▶ _What the task asks_:
Across the listing, how many lines contain "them"? The reply is the number alone.
# # #
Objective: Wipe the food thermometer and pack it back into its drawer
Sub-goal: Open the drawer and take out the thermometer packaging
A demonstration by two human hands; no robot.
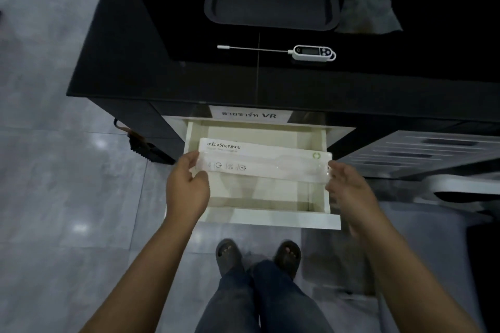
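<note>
1. Black counter point(189, 67): carries the food thermometer point(311, 52) near its front edge, well apart from both hands, probe pointing left. Risk: a knock from the lifted package could roll it off.
2. Open drawer point(270, 217): pulled out below the counter, looks otherwise bare inside. Risk: bumping it with the legs.
3. Dark tray point(213, 8) and crumpled cloth point(370, 11): behind the thermometer, nothing blocking the reach.
4. Thermometer package point(265, 161): held over the drawer, clear sleeve likely slippery. Risk: sliding out.
5. Left hand point(188, 186): grip closed on the package's left end.
6. Right hand point(349, 186): fingers at the right end, blurred; grip state hard to tell.
</note>
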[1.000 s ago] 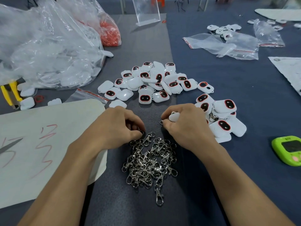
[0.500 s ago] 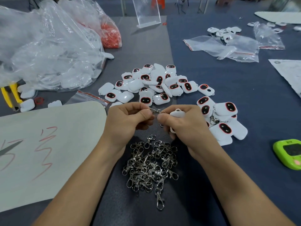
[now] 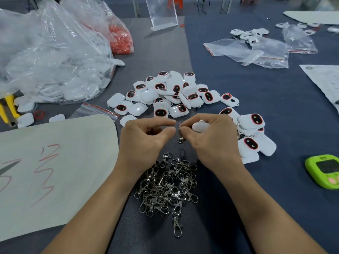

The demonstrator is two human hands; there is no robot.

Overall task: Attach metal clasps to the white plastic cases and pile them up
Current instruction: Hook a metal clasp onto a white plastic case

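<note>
Head view: R hand (image 3: pixel 211 142) pinches clasp (image 3: pixel 180 139) w/ white case (image 3: pixel 200 127); L hand (image 3: pixel 145 138) curled, grip unclear.

Even, soft overhead light, faint shadows, glare on clear bags (image 3: pixel 55 57), wide-angle bending and blur at edges.

At your left, the white sheet (image 3: pixel 73 162) carries red hand-drawn zigzag strokes, one shaped somewhat like a 3; no word can be read. At your right, the green device (image 3: pixel 311 165) has a dark screen without legible digits. The printed paper (image 3: pixel 324 79) beyond it bears a round mark and print too small to read.
</note>
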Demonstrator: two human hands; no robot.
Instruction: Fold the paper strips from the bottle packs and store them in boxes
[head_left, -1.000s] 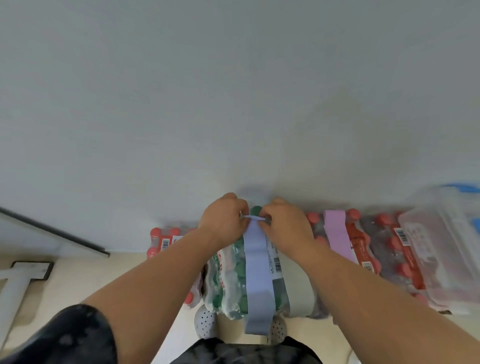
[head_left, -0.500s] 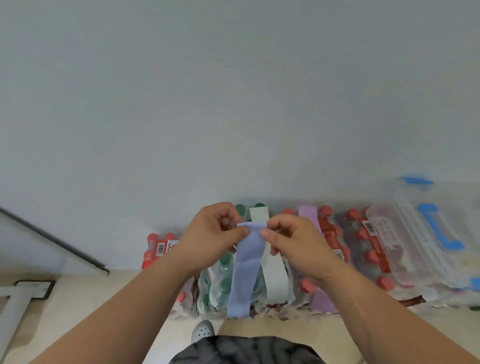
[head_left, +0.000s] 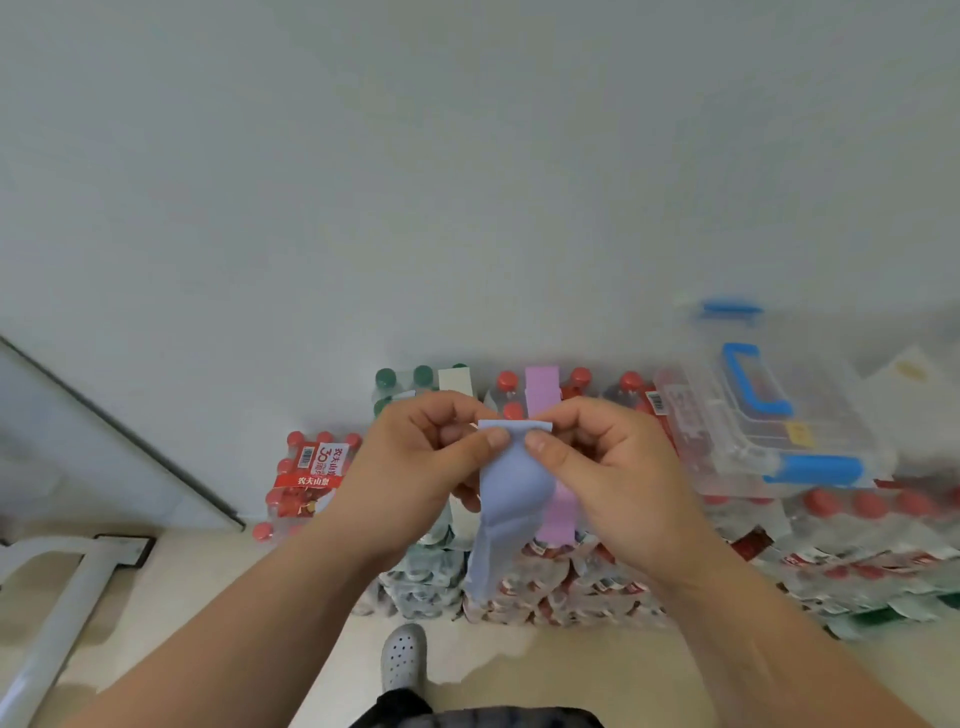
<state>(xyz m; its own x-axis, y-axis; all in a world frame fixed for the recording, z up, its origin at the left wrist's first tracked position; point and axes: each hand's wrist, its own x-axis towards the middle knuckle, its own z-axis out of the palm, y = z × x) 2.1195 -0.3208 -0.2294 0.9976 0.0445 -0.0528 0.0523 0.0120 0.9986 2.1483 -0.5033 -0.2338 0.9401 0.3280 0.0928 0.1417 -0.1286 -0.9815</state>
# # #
▶ _Exercise answer_:
2